Documentation | Release Notes | Examples
DLT-META
is a metadata-driven framework designed to work with Lakeflow Declarative Pipelines. This framework enables the automation of bronze and silver data pipelines by leveraging metadata recorded in an onboarding JSON file. This file, known as the Dataflowspec, serves as the data flow specification, detailing the source and target metadata required for the pipelines.
In practice, a single generic pipeline reads the Dataflowspec and uses it to orchestrate and run the necessary data processing workloads. This approach streamlines the development and management of data pipelines, allowing for a more efficient and scalable data processing workflow
- Capture input/output metadata in onboarding file
- Capture Data Quality Rules
- Capture processing logic as sql in Silver transformation file
- Apply appropriate readers based on input metadata
- Apply data quality rules with Lakeflow Declarative Pipeline expectations
- Apply CDC apply changes if specified in metadata
- Builds Lakeflow Declarative Pipeline graph based on input/output metadata
- Launch Lakeflow Declarative pipeline
Features | DLT-META Support |
---|---|
Input data sources | Autoloader, Delta, Eventhub, Kafka, snapshot |
Medallion architecture layers | Bronze, Silver |
Custom transformations | Bronze, Silver layer accepts custom functions |
Data Quality Expecations Support | Bronze, Silver layer |
Quarantine table support | Bronze layer |
create_auto_cdc_flow API support | Bronze, Silver layer |
create_auto_cdc_from_snapshot_flow API support | Bronze layer |
append_flow API support | Bronze layer |
Liquid cluster support | Bronze, Bronze Quarantine, Silver tables |
DLT-META CLI | databricks labs dlt-meta onboard , databricks labs dlt-meta deploy |
Bronze and Silver pipeline chaining | Deploy dlt-meta pipeline with layer=bronze_silver option using default publishing mode |
create_sink API support | Supported formats:external delta table , kafka Bronze, Silver layers |
Databricks Asset Bundles | Supported |
DLT-META UI | Uses Databricks Lakehouse DLT-META App |
Refer to the Getting Started
-
Python 3.8.0 +
-
Databricks CLI v0.213 or later. See instructions
-
Install Databricks CLI on macOS:
-
Install Databricks CLI on Windows:
Once you install Databricks CLI, authenticate your current machine to a Databricks Workspace:
databricks auth login --host WORKSPACE_HOST
To enable debug logs, simply add `--debug` flag to any command.
- Install dlt-meta via Databricks CLI:
databricks labs install dlt-meta
If you want to run existing demo files please follow these steps before running onboard command:
-
Clone dlt-meta:
git clone https://github.com/databrickslabs/dlt-meta.git
-
Navigate to project directory:
cd dlt-meta
-
Create Python virtual environment:
python -m venv .venv
-
Activate virtual environment:
source .venv/bin/activate
-
Install required packages:
# Core requirements pip install "PyYAML>=6.0" setuptools databricks-sdk # Development requirements pip install delta-spark==3.0.0 pyspark==3.5.5 pytest>=7.0.0 coverage>=7.0.0 # Integration test requirements pip install "typer[all]==0.6.1"
-
Set environment variables:
dlt_meta_home=$(pwd) export PYTHONPATH=$dlt_meta_home
- Run onboarding command:
databricks labs dlt-meta onboard
The command will prompt you to provide onboarding details.
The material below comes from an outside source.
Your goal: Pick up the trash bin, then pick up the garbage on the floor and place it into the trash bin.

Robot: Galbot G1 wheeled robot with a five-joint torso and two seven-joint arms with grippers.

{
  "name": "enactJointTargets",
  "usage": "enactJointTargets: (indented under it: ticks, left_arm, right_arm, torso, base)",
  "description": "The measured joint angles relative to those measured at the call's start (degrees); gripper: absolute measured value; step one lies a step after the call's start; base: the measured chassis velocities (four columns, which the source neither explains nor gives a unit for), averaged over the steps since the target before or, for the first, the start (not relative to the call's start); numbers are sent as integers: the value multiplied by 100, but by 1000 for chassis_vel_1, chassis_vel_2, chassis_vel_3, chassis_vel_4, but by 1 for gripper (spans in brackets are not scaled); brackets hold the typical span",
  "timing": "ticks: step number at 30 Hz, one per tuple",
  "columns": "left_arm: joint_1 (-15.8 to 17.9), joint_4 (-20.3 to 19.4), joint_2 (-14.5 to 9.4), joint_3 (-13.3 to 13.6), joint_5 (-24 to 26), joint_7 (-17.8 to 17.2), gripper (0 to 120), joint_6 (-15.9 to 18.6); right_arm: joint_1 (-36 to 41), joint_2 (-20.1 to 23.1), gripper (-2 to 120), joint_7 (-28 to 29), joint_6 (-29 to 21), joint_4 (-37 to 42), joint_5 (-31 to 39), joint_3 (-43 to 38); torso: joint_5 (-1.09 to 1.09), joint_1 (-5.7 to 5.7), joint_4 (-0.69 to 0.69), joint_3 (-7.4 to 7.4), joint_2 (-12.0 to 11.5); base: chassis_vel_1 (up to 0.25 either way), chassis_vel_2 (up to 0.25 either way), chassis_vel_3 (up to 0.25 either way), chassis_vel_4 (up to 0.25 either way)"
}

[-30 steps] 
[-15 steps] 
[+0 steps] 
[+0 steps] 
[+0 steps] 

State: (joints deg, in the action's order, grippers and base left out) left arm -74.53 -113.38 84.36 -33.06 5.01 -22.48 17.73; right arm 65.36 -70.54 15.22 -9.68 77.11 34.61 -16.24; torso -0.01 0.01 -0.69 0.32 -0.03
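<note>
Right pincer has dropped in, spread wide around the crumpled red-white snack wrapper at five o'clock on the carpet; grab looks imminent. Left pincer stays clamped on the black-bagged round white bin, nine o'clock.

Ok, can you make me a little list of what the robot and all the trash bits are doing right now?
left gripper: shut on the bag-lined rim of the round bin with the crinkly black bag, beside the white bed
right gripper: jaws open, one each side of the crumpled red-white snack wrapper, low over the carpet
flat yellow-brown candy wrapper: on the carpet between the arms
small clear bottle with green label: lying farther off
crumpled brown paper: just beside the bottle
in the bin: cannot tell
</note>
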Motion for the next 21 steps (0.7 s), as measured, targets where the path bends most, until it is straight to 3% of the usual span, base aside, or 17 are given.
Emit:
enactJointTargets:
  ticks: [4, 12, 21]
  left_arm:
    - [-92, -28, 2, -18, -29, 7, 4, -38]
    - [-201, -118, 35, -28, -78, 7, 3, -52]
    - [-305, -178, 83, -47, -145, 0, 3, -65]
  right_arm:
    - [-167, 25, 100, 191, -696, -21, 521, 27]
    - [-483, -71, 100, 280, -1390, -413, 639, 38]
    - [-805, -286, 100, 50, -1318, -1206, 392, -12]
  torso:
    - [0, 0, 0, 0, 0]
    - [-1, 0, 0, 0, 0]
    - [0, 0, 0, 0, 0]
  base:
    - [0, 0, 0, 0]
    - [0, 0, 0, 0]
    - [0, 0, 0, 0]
If you have cloned the dlt-meta repository, you can accept the default values which will use the configuration from the demo folder.
Above onboard cli command will:
- Push code and data to your Databricks workspace
- Create an onboarding job
- Display a success message:
Job created successfully. job_id={job_id}, url=https://{databricks workspace url}/jobs/{job_id}
- Job URL will automatically open in your default browser.
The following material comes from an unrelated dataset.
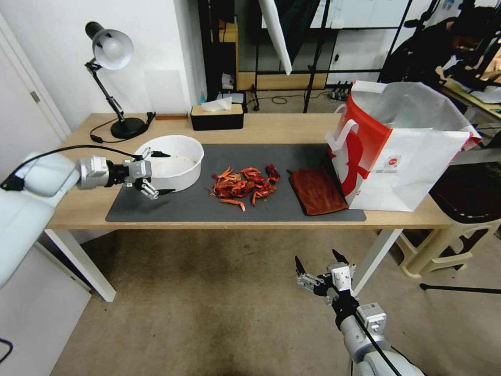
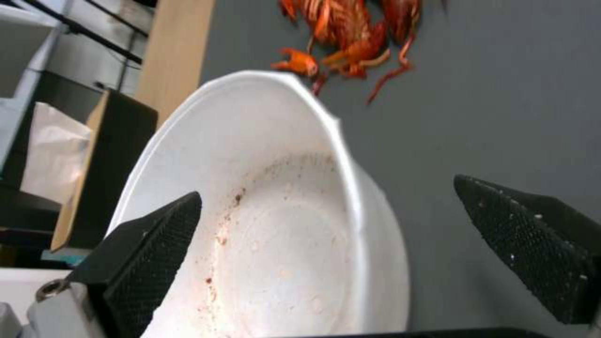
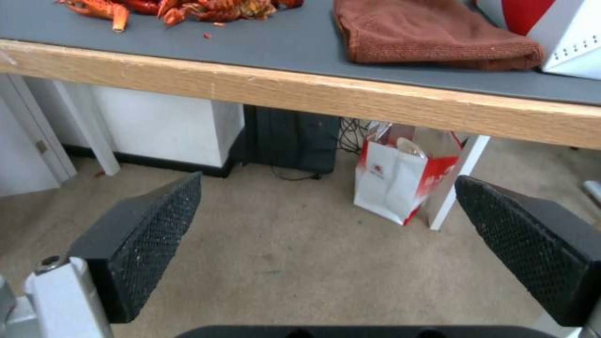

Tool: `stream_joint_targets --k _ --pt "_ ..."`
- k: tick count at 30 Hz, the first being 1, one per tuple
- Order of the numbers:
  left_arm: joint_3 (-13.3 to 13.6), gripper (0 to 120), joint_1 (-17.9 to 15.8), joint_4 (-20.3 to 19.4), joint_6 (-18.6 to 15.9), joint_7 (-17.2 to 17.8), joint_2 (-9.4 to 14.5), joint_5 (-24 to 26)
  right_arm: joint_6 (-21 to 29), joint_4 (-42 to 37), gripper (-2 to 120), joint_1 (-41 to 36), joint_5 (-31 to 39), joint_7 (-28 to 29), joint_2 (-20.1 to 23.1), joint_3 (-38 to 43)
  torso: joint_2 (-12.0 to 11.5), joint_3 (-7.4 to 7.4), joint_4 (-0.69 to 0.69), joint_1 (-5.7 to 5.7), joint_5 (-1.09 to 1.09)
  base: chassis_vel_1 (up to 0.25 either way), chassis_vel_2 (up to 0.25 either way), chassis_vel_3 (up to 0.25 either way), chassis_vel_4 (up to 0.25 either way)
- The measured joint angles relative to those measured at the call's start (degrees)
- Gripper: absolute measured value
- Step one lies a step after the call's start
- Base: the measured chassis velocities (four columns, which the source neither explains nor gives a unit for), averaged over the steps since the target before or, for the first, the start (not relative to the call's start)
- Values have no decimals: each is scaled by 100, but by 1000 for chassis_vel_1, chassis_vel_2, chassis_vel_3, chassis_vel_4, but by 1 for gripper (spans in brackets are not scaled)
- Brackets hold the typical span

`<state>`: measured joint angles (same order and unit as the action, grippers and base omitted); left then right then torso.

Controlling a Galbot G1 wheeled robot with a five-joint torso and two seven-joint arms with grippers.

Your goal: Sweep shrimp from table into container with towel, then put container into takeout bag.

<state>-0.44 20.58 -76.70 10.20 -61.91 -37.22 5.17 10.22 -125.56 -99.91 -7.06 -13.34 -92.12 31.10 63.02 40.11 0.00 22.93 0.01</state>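
Right gripper (image 1: 315, 262), spread, empty, low before the table (image 1: 292, 128).
Left gripper (image 1: 162, 173), spread, straddles container (image 1: 180, 156) rim; shrimp (image 1: 245, 185) at its 3 o'clock, towel (image 1: 317, 190) beyond.

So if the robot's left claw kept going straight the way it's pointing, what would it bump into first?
Probably the white bowl: the open left gripper points at its near side, with one finger above the rim and one beside the wall.

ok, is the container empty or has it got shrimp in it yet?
Empty. The container shows only reddish smears inside; the shrimp lie piled on the mat beside it.
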Motion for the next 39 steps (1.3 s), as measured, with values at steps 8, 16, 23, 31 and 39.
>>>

- Once onboarding jobs is finished deploy Lakeflow Declarative Pipeline using below command
-
databricks labs dlt-meta deploy
The command will prompt you to provide pipeline configuration details.
Above deploy cli command will:
- Deploy Lakeflow Declarative Pipeline with dlt-meta configuration like
layer
,group
,dataflowSpec table details
etc to your databricks workspace - Display message:
dlt-meta pipeline={pipeline_id} created and launched with update_id={pipeline_update_id}, url=https://{databricks workspace url}/#joblist/pipelines/{pipeline_id}
- Pipline URL will automatically open in your defaul browser.
Refer to the FAQ and DLT-META documentation
Please note that all projects released under Databricks Labs
are provided for your exploration only, and are not formally supported by Databricks with Service Level Agreements
(SLAs). They are provided AS-IS and we do not make any guarantees of any kind. Please do not submit a support ticket
relating to any issues arising from the use of these projects.
Any issues discovered through the use of this project should be filed as issues on the Github Repo.
They will be reviewed as time permits, but there are no formal SLAs for support.